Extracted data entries
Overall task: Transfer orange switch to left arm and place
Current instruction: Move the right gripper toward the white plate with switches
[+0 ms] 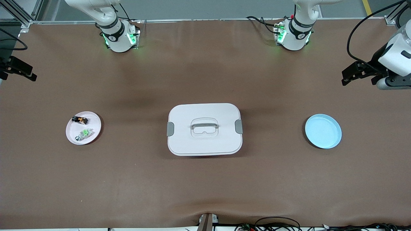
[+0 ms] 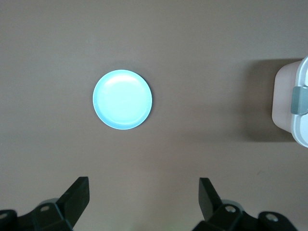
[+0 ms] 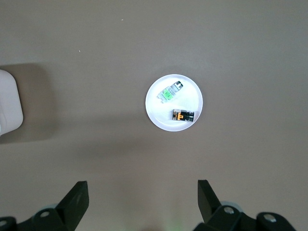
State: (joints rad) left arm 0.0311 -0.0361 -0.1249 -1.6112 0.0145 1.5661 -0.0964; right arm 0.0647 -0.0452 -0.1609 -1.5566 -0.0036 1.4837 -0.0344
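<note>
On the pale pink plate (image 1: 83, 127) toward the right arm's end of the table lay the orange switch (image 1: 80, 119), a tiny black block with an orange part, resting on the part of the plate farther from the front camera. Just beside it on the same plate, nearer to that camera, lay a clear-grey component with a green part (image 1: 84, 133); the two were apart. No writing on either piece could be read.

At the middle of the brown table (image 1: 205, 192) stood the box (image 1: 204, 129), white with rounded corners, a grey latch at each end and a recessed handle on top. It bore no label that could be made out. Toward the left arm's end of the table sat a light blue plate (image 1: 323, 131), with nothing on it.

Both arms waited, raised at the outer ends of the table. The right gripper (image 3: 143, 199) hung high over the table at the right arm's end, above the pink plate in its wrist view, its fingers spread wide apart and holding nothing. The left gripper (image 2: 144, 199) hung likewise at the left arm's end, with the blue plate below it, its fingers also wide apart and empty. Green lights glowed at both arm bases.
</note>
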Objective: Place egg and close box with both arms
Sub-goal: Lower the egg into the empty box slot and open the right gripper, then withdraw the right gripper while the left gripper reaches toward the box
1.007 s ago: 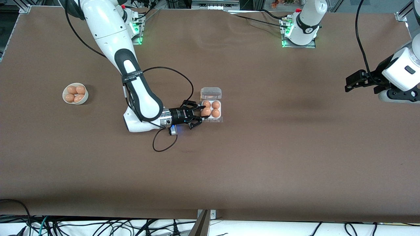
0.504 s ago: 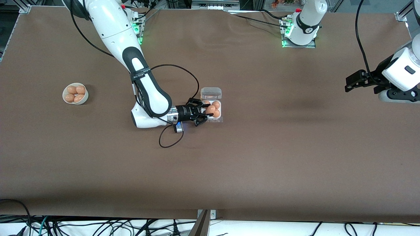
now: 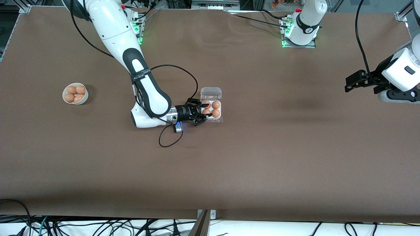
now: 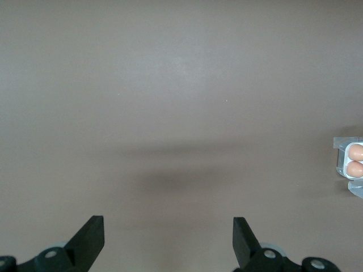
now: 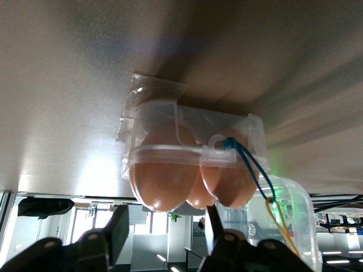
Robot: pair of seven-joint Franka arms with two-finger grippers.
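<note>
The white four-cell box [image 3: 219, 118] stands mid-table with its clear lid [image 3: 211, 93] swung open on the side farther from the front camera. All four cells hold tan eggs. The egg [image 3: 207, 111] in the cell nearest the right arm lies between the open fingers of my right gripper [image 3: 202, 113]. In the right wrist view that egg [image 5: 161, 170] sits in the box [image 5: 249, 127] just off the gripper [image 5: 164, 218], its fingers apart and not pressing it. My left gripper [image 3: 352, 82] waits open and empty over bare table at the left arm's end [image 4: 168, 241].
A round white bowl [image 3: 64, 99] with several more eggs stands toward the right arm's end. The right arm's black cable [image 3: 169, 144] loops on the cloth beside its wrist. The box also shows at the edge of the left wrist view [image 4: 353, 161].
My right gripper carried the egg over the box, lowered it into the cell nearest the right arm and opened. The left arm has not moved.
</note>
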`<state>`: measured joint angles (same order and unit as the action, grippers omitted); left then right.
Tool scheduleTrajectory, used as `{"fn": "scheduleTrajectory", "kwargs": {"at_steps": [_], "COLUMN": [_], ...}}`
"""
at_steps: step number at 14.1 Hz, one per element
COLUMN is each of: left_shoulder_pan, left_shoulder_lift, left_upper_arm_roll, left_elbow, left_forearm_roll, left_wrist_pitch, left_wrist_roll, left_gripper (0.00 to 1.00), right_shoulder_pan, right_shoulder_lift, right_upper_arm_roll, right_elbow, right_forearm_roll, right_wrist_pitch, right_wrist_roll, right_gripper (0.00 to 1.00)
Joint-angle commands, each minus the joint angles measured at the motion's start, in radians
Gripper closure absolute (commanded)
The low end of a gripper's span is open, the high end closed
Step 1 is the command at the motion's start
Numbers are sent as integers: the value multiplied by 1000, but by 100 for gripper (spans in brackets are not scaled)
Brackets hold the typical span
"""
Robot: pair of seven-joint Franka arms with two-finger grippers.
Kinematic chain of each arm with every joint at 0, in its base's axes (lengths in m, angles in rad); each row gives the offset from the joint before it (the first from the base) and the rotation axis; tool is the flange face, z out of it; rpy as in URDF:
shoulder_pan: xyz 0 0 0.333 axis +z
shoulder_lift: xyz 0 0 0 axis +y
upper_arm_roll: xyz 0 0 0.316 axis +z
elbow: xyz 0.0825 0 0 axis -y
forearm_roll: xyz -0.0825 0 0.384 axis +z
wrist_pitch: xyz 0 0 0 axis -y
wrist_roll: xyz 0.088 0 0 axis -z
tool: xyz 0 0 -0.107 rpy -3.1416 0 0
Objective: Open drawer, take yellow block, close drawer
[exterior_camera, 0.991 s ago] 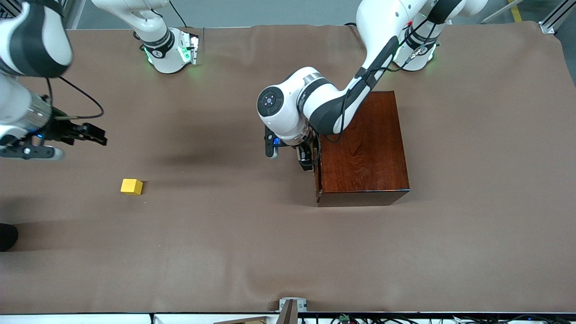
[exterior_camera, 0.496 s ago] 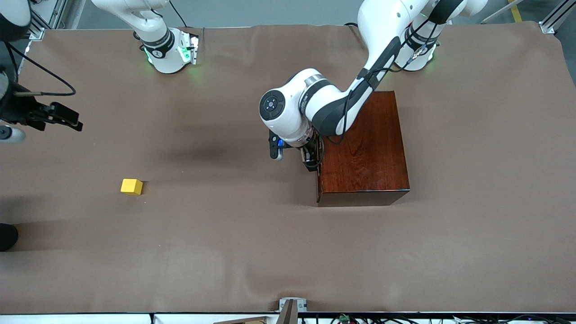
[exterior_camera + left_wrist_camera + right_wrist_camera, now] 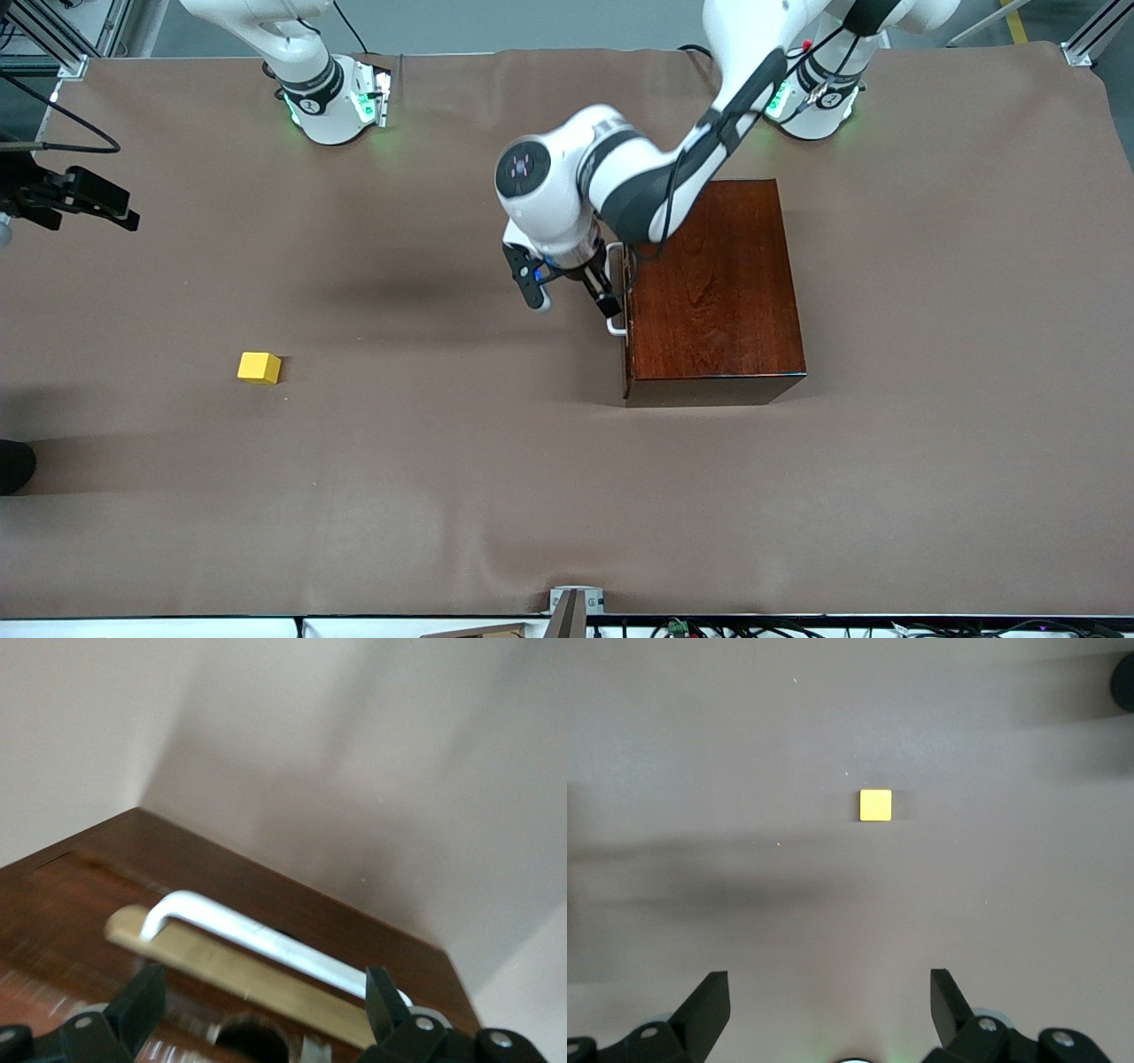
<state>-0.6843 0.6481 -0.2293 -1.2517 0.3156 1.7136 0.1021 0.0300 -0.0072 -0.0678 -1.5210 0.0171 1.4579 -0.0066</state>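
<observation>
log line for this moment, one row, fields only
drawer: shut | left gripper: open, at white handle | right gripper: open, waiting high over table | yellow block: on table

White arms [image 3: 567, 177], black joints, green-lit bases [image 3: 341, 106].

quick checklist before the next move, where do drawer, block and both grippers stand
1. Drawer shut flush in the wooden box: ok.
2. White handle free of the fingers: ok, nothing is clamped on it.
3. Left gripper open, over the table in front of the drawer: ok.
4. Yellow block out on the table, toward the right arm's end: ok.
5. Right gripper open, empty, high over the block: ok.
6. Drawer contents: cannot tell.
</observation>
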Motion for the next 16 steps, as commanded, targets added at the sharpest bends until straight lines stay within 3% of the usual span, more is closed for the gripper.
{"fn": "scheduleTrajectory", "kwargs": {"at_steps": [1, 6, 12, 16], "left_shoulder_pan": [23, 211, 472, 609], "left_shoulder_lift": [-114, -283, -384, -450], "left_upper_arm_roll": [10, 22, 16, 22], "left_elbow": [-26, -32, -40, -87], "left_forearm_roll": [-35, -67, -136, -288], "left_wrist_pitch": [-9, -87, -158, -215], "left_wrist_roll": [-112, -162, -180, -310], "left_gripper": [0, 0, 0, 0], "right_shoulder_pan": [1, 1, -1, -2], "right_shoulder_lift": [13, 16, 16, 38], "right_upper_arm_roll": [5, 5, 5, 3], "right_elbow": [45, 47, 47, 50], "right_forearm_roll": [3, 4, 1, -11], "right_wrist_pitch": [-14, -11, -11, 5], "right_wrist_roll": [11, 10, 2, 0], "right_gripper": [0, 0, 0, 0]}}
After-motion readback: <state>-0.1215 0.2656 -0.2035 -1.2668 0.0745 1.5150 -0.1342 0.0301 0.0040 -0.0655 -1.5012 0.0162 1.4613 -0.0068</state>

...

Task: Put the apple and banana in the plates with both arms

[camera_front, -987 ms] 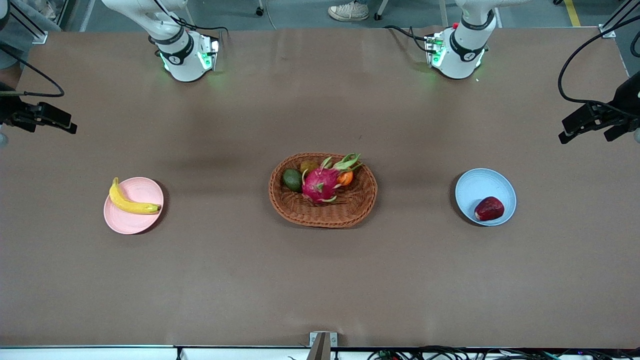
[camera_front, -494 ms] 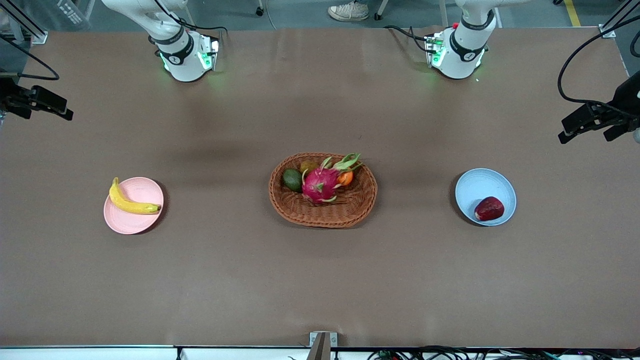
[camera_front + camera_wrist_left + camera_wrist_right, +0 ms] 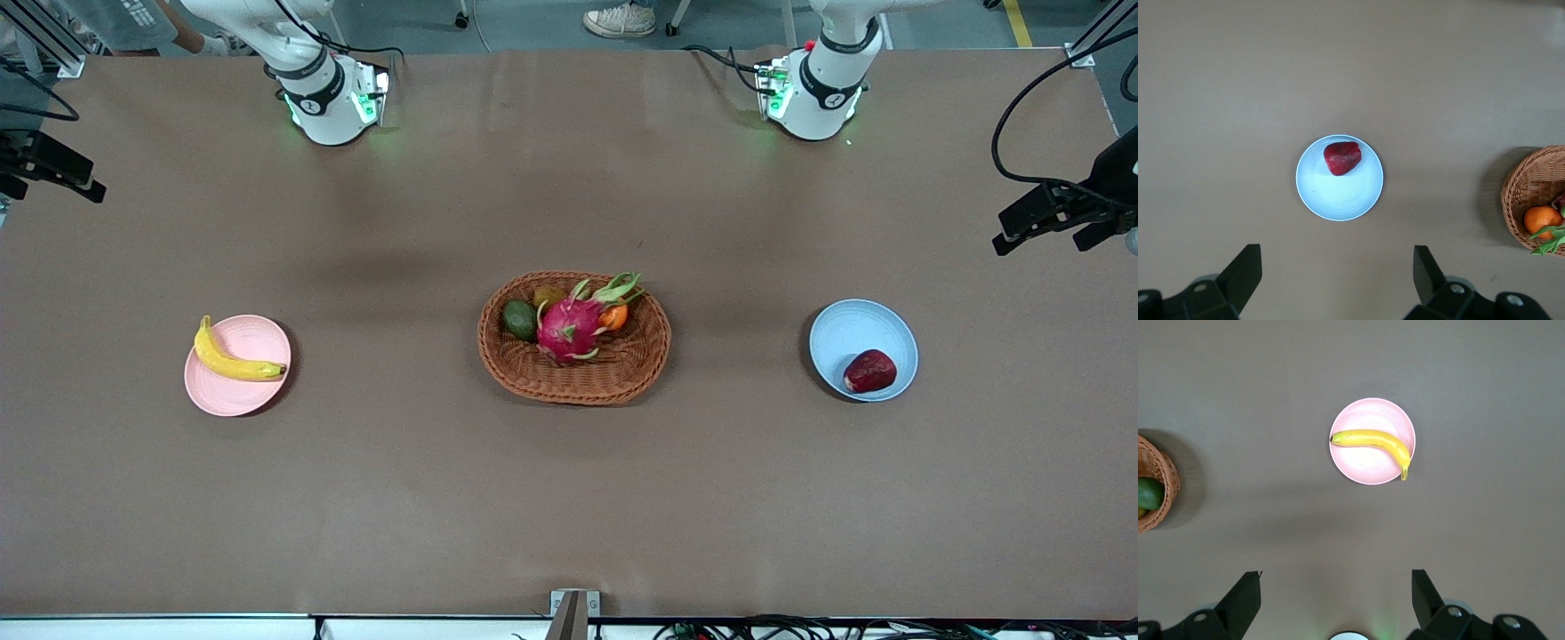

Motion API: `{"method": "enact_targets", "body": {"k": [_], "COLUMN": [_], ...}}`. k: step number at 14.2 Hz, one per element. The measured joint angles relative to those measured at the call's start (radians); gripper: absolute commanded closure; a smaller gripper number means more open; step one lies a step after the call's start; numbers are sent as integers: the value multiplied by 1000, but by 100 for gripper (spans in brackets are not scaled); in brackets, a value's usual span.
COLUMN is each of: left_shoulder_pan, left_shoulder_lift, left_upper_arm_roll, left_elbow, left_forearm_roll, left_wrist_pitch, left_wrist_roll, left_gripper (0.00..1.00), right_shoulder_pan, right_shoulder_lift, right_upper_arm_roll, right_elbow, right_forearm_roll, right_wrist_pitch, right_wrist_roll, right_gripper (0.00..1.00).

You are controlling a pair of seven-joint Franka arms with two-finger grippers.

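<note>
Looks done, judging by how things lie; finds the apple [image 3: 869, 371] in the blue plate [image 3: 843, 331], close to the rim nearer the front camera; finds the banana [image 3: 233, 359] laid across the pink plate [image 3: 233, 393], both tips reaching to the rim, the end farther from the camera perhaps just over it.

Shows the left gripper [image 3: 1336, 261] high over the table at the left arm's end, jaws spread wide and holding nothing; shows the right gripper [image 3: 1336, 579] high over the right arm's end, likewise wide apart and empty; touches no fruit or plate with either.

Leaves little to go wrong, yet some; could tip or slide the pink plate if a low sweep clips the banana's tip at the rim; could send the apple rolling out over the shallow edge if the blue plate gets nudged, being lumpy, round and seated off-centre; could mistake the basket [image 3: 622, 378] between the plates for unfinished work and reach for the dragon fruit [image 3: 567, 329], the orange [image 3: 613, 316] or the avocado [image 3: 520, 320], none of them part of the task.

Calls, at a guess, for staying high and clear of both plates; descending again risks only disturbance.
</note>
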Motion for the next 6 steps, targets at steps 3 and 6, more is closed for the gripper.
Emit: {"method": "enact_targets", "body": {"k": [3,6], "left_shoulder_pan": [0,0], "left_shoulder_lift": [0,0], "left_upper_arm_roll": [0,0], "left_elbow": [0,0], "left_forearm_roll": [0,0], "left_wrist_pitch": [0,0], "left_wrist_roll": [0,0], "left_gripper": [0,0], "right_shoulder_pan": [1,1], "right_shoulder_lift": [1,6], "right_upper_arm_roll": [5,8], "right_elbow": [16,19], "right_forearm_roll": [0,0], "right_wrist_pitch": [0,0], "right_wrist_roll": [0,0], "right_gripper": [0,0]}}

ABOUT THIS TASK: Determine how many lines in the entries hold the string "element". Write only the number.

YOUR RESPONSE: 2